Joule Thief LED With Dead Battery - No Toriod

It is my first instructable. Basically it is about a Joule Thief to light a LED with one 1.5v battery like what others did. I read thought many instructables. Either I need two transistors or one IC that I don't want or I need a Toroid which I don't have.

Here is another version.

BOM
1. Npn transistor x 1 (any kind)
2. resistor 1k ohm x 1
3. Inductor 330uH x 1 (can try any value)
4. 20cm of copper wire ( I cut from a CAT5 cable)
5. LED x 1
6. Battery 1.5v x 1

Instead of using a toroid,I wrap the copper wire 8 to 10 turns on the inductor as captured.

Connect transistor, resistor and LED as captured, then connect the inductor between resistor and battery positive end, and the copper wire between Collect end of transistor and battery positive end. That is it. Connect the 1.5v battery and see.

The tricks are:
-  increase no of turns of the coil to make LED light up more
- any value of inductor will do as long as it makes the transistor circuit oscilates so the transistor open and close frequently
- any npn transistor will do but if the circuit makes the transistor hot, you need to consider the "heat sink" if you are going to let the LED run for longer time

My drawing. Hopefully readable. The end...

The original circuit is for simplicity so not perfect. Transistor will be heat up in an hour.

You can see in fact the coil is almost resistantless like short circuit so all power applies on the transistor.
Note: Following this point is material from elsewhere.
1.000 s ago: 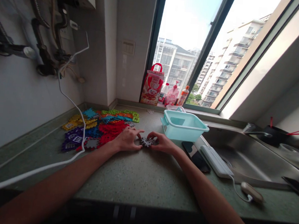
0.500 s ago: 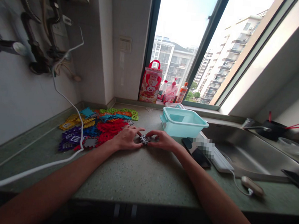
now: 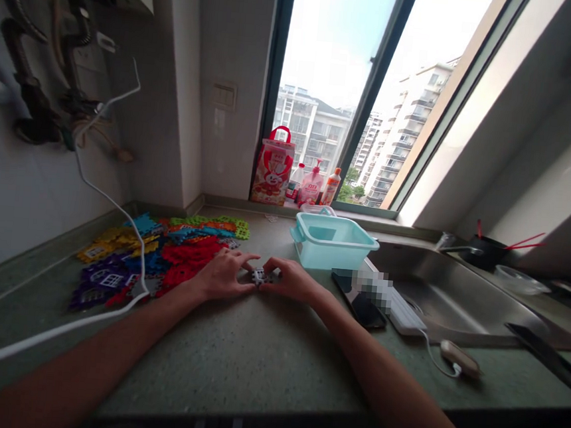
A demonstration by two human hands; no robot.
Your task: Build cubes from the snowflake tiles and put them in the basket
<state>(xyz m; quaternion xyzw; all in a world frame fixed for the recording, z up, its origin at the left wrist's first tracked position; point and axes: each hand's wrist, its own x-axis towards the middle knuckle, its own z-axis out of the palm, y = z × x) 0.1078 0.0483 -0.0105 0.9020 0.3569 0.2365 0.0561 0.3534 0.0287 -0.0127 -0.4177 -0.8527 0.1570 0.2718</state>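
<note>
- Overall, the counter (image 3: 252, 364), speckled green-grey, is carrying all the work, with the wall running along its left end and the window sill behind.
- Sink (image 3: 462, 303), steel: is occupying the right side, well apart from the hands.
- Pile of flat notched pieces (image 3: 192, 256), red, purple, yellow, blue, orange and green: is spreading just beside the left hand.
- Container (image 3: 334, 255), turquoise, open-topped: is standing beyond the right hand.
- Power strip (image 3: 404, 311), white, partly blurred out: is lying by the sink.
- Left hand (image 3: 223, 275): is pinching the left side of the grey piece between thumb and fingers.
- Right hand (image 3: 287, 281): is pinching the same work from the right, mirroring the left.
- Phone (image 3: 367, 311), black: is lying near the right forearm.
- Grey piece (image 3: 259, 276), latticed: is sitting between both hands, low over the counter; whether one part or several, cannot tell. The step in hand is seemingly fitting or aligning it; the next move is probably calling for a steady left pinch and small, even pressure from the right.
</note>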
I think it over then put an inductor in series with the coil. Results in brighter LED yet less heat.

Obviously the inductor puts on some resistance so less current flow that reduce heat. But the inductance increases, so when transistor switches on, more energy is accumulated, then when transistor switches off, more power applies to LED, ie brighter.

One stone two birds. Have fun :D